### Task statement:
Look below for the line that contains "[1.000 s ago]", then quote it and all the lines after it, exactly, with the pictures left out.

### Recorded information:

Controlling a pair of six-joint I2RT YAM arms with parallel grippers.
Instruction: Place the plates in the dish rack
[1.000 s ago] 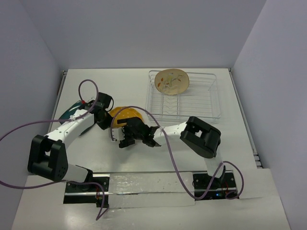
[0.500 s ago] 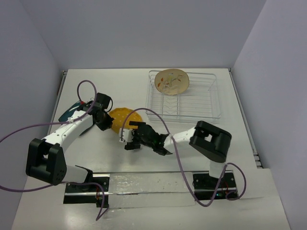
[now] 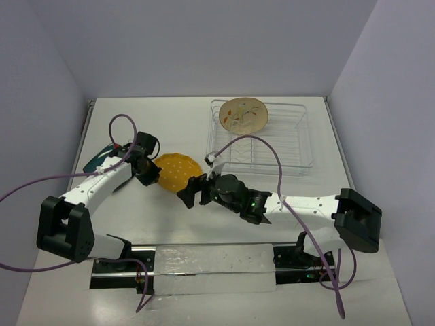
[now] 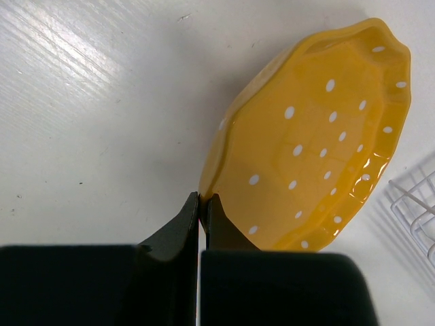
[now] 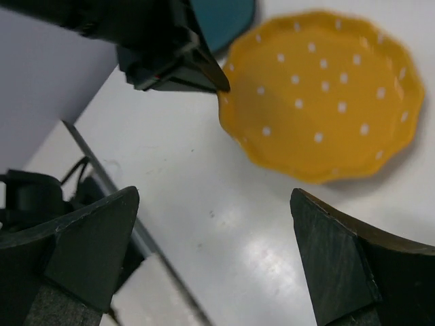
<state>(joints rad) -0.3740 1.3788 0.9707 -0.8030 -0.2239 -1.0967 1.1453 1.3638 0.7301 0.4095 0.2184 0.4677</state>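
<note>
Right end effector (image 5: 214, 195) fingers wide apart, empty, near yellow-orange scalloped dotted plate (image 4: 312, 142). Left end effector (image 4: 202, 200) clamped on its rim; plate's contact with white table (image 3: 170, 115) unclear. Dark teal plate (image 3: 95, 161) mostly hidden under left arm. Farther back, silver wire dish rack (image 3: 292, 146), cream floral plate (image 3: 243, 115) upright at far-left. Plain pale walls (image 3: 204, 47).

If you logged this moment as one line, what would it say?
left claw: shut on yellow plate | right claw: open | floral plate: in rack
</note>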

### Exercise output:
[1.000 s ago] 
[0.500 s ago] 
[now] 
[now] 
[now] 
<state>(joints rad) -0.3740 1.3788 0.9707 -0.8030 -0.2239 -1.0967 1.1453 1.3638 0.7301 0.4095 0.2184 0.4677</state>
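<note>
Right end effector (image 5: 214, 195) fingers wide apart, empty, near yellow-orange scalloped dotted plate (image 4: 312, 142). Left end effector (image 4: 202, 200) clamped on its rim; plate's contact with white table (image 3: 170, 115) unclear. Dark teal plate (image 3: 95, 161) mostly hidden under left arm. Farther back, silver wire dish rack (image 3: 292, 146), cream floral plate (image 3: 243, 115) upright at far-left. Plain pale walls (image 3: 204, 47).

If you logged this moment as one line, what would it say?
left claw: shut on yellow plate | right claw: open | floral plate: in rack
</note>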

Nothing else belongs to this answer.